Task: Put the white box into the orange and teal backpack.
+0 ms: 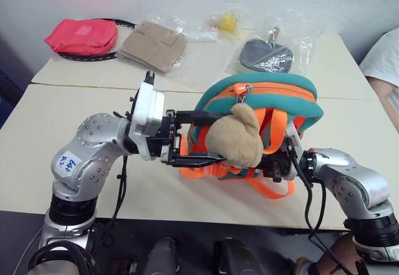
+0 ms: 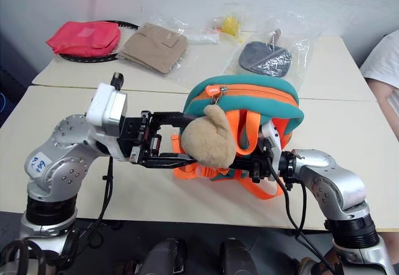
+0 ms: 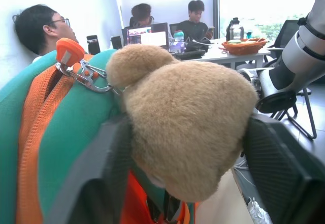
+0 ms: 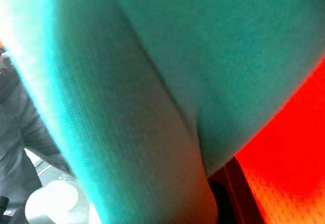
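Backpack-handling step: orange and teal backpack (image 1: pixel 262 97) upright on table (image 1: pixel 37 163), right gripper (image 1: pixel 282 163) clenched on its side, left gripper (image 1: pixel 199 139) part-open straddling plush head (image 1: pixel 235 139); zipper shut, white box unsighted; next, unzip.

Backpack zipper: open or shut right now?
Shut. The orange and teal backpack shows its orange zipper line closed along the top, with the pull at the end above the plush head.

The orange and teal backpack (image 1: pixel 262 97) stands upright near the table's front edge, zip closed along its top, tan plush head (image 1: pixel 235 139) facing the robot
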Tool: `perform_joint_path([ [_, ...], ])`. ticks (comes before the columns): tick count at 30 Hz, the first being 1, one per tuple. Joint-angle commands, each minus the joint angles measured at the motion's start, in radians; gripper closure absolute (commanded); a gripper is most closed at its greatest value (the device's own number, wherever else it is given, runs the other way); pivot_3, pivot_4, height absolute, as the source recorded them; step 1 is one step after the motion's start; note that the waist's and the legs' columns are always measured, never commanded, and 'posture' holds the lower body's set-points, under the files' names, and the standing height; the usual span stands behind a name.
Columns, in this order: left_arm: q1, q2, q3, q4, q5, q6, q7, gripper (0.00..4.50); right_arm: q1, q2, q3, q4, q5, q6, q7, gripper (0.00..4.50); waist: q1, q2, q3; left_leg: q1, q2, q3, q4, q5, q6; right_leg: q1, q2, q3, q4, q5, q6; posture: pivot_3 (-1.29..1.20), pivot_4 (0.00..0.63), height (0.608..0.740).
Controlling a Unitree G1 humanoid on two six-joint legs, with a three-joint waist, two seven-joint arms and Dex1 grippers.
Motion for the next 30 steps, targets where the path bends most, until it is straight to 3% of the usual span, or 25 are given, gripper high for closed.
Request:
perform_joint_path([
  [1, 0.007, 0.036, 0.031, -0.017, -0.006, -0.023, -0.007, 2.58, 0.007, 0.004, 0.006, -0.007, -0.010, -0.012, 0.003, 4.48, -0.001, 0.000, 0.000, 0.000, 0.000, 0.000, 0.000, 0.000, 0.000, 0.000, 0.000, 0.000, 0.000, 0.000, 0.000, 0.00, 0.150, 0.740],
  [6, -0.052, 0.116, 0.142, 0.126, 0.033, -0.059, 0.026, 3.76, 0.038, 0.001, -0.001, -0.020, -0.015, -0.025, -0.001, 4.48, 0.001, 0.000, 0.000, 0.000, 0.000, -0.001, 0.000, 0.000, -0.001, 0.000, 0.000, -0.001, -0.001, 0.000, 0.000, 0.00, 0.150, 0.740],
  [10, -0.059, 0.202, 0.196, 0.250, 0.098, -0.083, 0.046, 3.76, 0.061, 0.009, -0.017, -0.033, -0.010, -0.036, -0.032, 4.48, -0.001, 0.000, 0.000, 0.000, 0.000, -0.001, 0.000, 0.000, -0.001, 0.000, 0.000, -0.002, -0.001, 0.000, 0.000, 0.00, 0.150, 0.740],
  [15, 0.020, 0.274, 0.105, 0.420, 0.278, -0.129, 0.064, 3.76, 0.083, 0.010, -0.026, -0.050, 0.013, -0.025, -0.047, 4.48, 0.001, 0.000, 0.000, 0.000, 0.000, -0.001, -0.001, 0.000, -0.001, 0.000, 0.000, -0.002, 0.000, 0.000, 0.000, 0.00, 0.150, 0.740],
  [19, 0.068, 0.183, 0.038, 0.508, 0.307, -0.125, 0.091, 3.76, 0.099, 0.018, -0.034, -0.063, 0.021, -0.027, -0.068, 4.48, 0.002, 0.000, 0.000, 0.000, 0.000, -0.002, 0.000, 0.000, 0.000, 0.001, -0.001, -0.002, 0.000, 0.000, 0.000, 0.00, 0.150, 0.740],
  [24, 0.185, 0.115, -0.109, 0.483, 0.372, -0.202, 0.028, 3.76, 0.118, 0.033, -0.038, -0.081, 0.028, -0.033, -0.087, 4.48, 0.002, 0.001, -0.001, 0.000, 0.000, -0.002, -0.001, 0.000, 0.000, 0.001, -0.001, -0.003, 0.000, 0.000, 0.000, 0.00, 0.150, 0.740],
  [30, 0.262, 0.074, -0.084, 0.399, 0.307, -0.231, -0.002, 3.76, 0.139, 0.045, -0.051, -0.095, 0.035, -0.049, -0.095, 4.48, 0.012, 0.002, -0.002, 0.000, -0.001, -0.004, 0.000, 0.000, 0.001, 0.002, -0.003, -0.005, -0.001, 0.000, 0.000, 0.00, 0.150, 0.740],
])
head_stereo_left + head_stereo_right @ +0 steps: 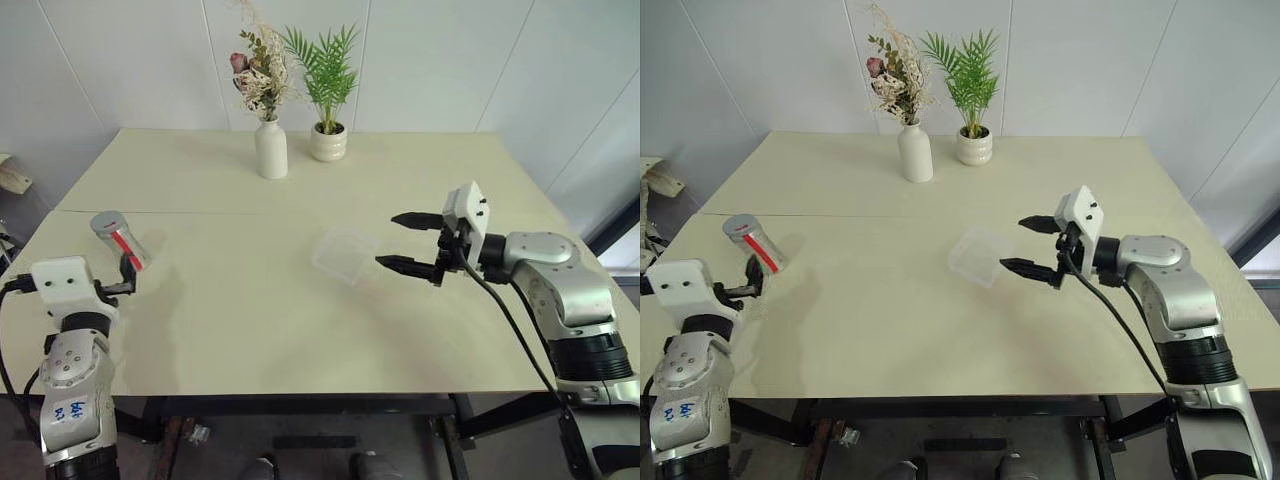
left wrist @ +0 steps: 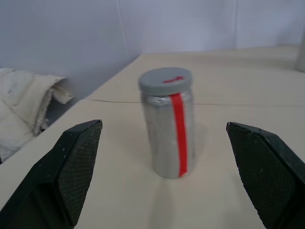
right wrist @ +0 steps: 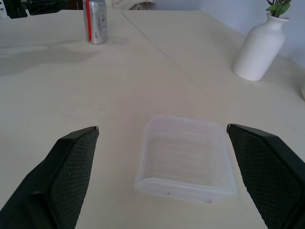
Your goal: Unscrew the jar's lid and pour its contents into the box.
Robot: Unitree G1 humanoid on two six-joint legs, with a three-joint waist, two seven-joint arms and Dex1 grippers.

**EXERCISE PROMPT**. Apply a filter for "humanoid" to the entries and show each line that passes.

**ANSWER SPACE**.
Controlling a Unitree G1 humanoid on two six-joint legs, with a three-joint waist, two seven-joint arms and Dex1 grippers.
Robot: Unitree G1 humanoid on two six-joint legs, with a three-joint waist, two seven-joint arms and Dex1 grippers.

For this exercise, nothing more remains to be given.